Given that 30% of searches use recent searches, any delay in persistence directly impacts user experience. A user who searches for "flights to Paris" and immediately taps the search bar again expects to see that query. This drives us toward synchronous writes, but with a critical optimization.

The Solution: Write-Through Caching with Redis

The breakthrough insight comes from recognizing that our NoSQL database has a fundamental limitation: records for the same user are scattered across the partition. Listing a user's recent searches requires scanning and sorting, which is expensive at scale.

Instead, we implement a dual-write strategy:

  1. Synchronous write to Redis (in-memory store)

  2. Synchronous write to MongoDB (persistent store)

Redis Data Structure

Key: user:{user_id}:recent_searches
Value: ["flights to paris", "best restaurants NYC", "weather tomorrow", ...]
Type: List (capped at 10 most recent)

This pre-computed structure delivers:

  • Sub-millisecond read latency (pure memory lookup, no computation)

  • Automatic cross-device consistency (all devices read from same Redis key)

  • Natural data expiry (LTRIM keeps only recent 10 queries)

The Write Path

When a user submits a search query:

POST /search?q=flights+to+paris

1. Write to Redis: LPUSH user:12345:recent_searches "flights to paris"
                   LTRIM user:12345:recent_searches 0 9
2. Write to MongoDB: INSERT {user_id: 12345, query: "flights to paris", timestamp: now()}
3. Return search results

Both writes happen synchronously, but Redis is so fast (sub-millisecond) that the added latency is negligible compared to the search operation itself.

Handling the Cold Start Problem

Here's where our initial metric becomes critical: 50% of users tap search within 5 seconds. If the Redis cache is empty (server restart, cache eviction, new device), fetching from MongoDB ruins the experience.

Solution: Pre-warming Strategy

When a user logs in or opens the app:

  1. Check if user:{user_id}:recent_searches exists in Redis

  2. If missing, asynchronously fetch last 10 queries from MongoDB

  3. Populate Redis in background

  4. Set TTL (e.g., 7 days) to auto-expire inactive users

This ensures that by the time most users tap search, their data is already loaded.
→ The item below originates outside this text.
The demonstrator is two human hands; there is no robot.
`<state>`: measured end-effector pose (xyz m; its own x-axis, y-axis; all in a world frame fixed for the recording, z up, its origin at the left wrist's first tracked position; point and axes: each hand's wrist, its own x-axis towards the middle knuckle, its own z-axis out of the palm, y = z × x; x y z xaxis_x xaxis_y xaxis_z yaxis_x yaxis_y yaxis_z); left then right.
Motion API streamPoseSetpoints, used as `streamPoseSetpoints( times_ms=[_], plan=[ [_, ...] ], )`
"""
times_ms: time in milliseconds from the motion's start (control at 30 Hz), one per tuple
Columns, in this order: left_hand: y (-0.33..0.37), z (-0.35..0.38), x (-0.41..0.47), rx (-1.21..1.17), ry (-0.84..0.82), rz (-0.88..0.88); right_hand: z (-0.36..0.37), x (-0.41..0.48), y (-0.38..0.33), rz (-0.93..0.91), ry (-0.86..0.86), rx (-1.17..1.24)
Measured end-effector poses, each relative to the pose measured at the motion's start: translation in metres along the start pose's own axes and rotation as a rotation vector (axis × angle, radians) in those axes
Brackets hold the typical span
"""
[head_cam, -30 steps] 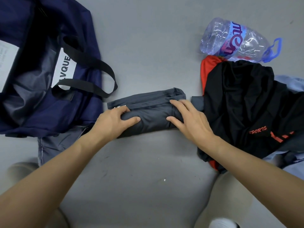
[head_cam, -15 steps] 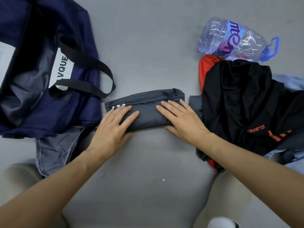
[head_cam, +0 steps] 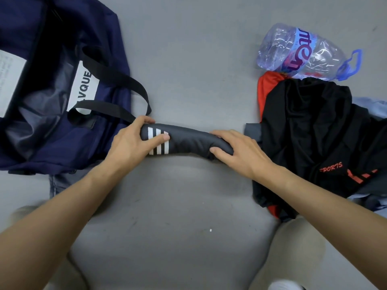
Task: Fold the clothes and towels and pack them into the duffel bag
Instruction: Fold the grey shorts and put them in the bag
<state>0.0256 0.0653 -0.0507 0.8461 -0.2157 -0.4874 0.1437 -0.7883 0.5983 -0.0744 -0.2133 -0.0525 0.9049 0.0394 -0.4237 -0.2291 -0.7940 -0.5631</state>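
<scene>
The dark grey garment, flat under open palms a moment ago, is now a tight roll at frame centre with white stripes showing. The left hand and right hand each grip an end. The navy duffel bag lies open at upper left on the grey floor, with a clothes pile and a plastic bottle at right.

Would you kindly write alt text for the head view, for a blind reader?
The left hand and right hand grip a rolled dark garment with white stripes on the floor. An open navy duffel bag lies left, a clothes pile and bottle right.
</scene>
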Motion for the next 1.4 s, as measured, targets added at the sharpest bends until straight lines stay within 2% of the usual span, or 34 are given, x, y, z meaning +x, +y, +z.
streamPoseSetpoints(
  times_ms=[67,167,233,333,433,500,567,633,733,867,967,1067,1167,1267,1400],
  plan=[
    [0.002,0.009,-0.006,0.036,0.181,0.027,0.003,-0.001,0.000,0.042,0.008,0.058],
    [0.005,0.023,-0.023,0.089,0.423,0.161,0.009,-0.003,0.001,0.138,0.020,0.111],
    [0.006,0.036,-0.038,0.043,0.493,0.145,0.012,-0.004,0.002,0.175,0.026,0.118],
    [0.012,0.059,-0.062,-0.155,0.343,0.018,0.017,-0.010,0.001,0.201,-0.041,0.135],
    [0.011,0.074,-0.066,-0.145,0.199,0.037,0.030,-0.022,-0.008,0.176,-0.148,0.107],
    [0.011,0.076,-0.058,-0.115,0.174,0.051,0.033,-0.029,-0.015,0.127,-0.190,-0.046],
    [0.015,0.074,-0.049,-0.097,0.158,0.067,0.026,-0.026,-0.020,0.044,-0.129,-0.210],
    [0.018,0.071,-0.039,-0.086,0.137,0.070,0.017,-0.016,-0.026,-0.016,-0.088,-0.133],
    [0.022,0.067,-0.026,-0.099,0.070,0.106,0.014,0.005,-0.030,-0.051,-0.147,-0.038],
    [0.029,0.065,-0.016,-0.344,-0.048,0.117,0.017,0.028,-0.028,-0.067,-0.182,-0.057],
    [0.035,0.063,-0.003,-0.520,-0.100,0.058,0.020,0.036,-0.023,-0.007,-0.176,0.140],
    [0.048,0.056,0.003,-0.578,-0.165,0.045,0.020,0.035,-0.023,0.022,-0.145,0.350],
    [0.067,0.028,0.000,-0.610,-0.187,0.099,0.003,0.037,-0.044,-0.007,-0.111,0.449],
    [0.084,-0.031,-0.004,-0.571,-0.169,0.139,-0.031,0.045,-0.089,-0.071,-0.104,0.505],
    [0.114,-0.123,-0.019,-0.518,-0.039,0.197,-0.084,0.061,-0.165,-0.196,-0.078,0.491]
  ],
)
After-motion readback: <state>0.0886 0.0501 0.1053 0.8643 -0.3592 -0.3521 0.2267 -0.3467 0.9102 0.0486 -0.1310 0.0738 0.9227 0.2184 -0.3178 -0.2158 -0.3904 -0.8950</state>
Transaction Outbox Pattern for Reliability

Even with synchronous writes, we need durability guarantees. What if Redis accepts the write but MongoDB fails?

We implement a transaction outbox pattern:

  1. Write to MongoDB includes an outbox collection entry

  2. Background worker reads outbox and ensures Redis sync

  3. Outbox entry deleted only after confirming Redis update

This provides eventual consistency guarantees without sacrificing performance.
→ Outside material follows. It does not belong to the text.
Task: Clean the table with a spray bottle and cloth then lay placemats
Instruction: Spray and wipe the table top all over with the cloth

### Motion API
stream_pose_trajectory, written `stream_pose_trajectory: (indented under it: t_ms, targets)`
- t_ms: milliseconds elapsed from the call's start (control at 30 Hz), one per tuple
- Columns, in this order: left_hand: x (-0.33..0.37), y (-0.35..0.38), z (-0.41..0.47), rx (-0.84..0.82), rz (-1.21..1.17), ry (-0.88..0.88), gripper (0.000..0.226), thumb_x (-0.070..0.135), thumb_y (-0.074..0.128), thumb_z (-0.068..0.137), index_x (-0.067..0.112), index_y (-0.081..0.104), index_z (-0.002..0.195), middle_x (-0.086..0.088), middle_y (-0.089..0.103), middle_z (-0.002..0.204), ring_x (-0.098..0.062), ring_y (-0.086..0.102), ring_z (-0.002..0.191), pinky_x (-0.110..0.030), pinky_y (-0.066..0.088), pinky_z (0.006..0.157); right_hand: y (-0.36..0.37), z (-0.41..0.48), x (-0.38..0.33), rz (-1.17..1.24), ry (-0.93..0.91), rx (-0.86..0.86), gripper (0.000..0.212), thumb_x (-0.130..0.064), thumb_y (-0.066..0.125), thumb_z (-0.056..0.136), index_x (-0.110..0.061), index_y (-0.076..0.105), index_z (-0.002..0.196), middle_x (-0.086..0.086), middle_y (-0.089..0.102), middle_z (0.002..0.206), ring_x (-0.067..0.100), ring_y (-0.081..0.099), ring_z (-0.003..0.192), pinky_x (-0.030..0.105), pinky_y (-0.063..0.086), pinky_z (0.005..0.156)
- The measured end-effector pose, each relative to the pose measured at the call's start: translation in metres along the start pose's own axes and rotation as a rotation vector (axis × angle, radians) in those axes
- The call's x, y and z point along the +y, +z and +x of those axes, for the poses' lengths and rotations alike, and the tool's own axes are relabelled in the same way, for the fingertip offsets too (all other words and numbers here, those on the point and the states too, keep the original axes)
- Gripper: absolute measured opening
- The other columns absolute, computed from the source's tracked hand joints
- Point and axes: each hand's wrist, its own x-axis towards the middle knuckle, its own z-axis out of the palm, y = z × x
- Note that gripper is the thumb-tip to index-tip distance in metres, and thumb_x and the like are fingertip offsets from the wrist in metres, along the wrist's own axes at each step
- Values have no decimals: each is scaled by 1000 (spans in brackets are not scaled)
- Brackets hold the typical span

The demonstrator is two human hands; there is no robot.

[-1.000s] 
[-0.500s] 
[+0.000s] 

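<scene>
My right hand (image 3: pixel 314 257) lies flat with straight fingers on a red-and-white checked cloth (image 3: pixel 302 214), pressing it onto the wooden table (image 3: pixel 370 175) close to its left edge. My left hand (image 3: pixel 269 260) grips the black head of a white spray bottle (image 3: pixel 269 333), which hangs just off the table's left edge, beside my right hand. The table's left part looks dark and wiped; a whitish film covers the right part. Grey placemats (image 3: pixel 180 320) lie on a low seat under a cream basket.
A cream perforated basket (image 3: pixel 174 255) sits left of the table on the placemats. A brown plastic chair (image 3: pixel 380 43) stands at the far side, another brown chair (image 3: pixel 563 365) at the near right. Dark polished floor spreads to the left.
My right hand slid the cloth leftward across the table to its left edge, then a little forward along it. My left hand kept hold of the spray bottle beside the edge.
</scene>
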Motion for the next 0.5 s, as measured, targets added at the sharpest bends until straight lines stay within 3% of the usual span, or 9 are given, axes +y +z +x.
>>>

Redis Persistence: AOF Configuration

Redis is in-memory, but we need crash recovery. Append-Only File (AOF) persistence gives us the right balance:

appendonly yes
appendfsync everysec

This configuration:

  • Writes every operation to disk log

  • Syncs to disk every second (not every write)

  • Recovers data with at most 1 second of loss

  • Maintains performance (doesn't block on disk I/O)
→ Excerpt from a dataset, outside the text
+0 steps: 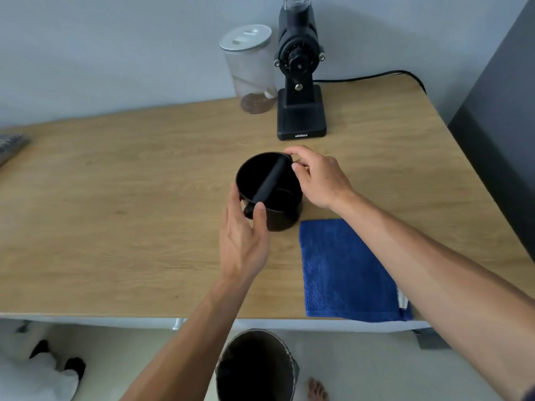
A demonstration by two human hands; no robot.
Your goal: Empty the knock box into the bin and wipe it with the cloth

Cost Optimization Strategies

Running Redis at scale gets expensive. We optimize through data lifecycle management:

1. Bounded Cache Size

  • Redis stores only 10 most recent queries per user

  • MongoDB stores complete history

  • 90% of users never scroll past first 5 suggestions

2. Data Archival

  • Queries older than 6 months move to cold storage (S3)

  • Saves 70-80% on database costs

  • Historical queries rarely accessed (product decision: show with higher latency if needed)

3. TTL-Based Eviction

  • Inactive users (no search in 30 days) auto-expire from Redis

  • Re-warm on next login

  • Keeps Redis memory footprint manageable

Async Write Alternative (Extensibility Path)

While we chose synchronous writes for immediate consistency, an async architecture offers advantages for future features:

POST /search → Kafka Topic: "search_events"
              ↓
         Consumer Group
         ↓           ↓
      MongoDB    Redis
                  ↓
         Analytics Pipeline (ML for personalization)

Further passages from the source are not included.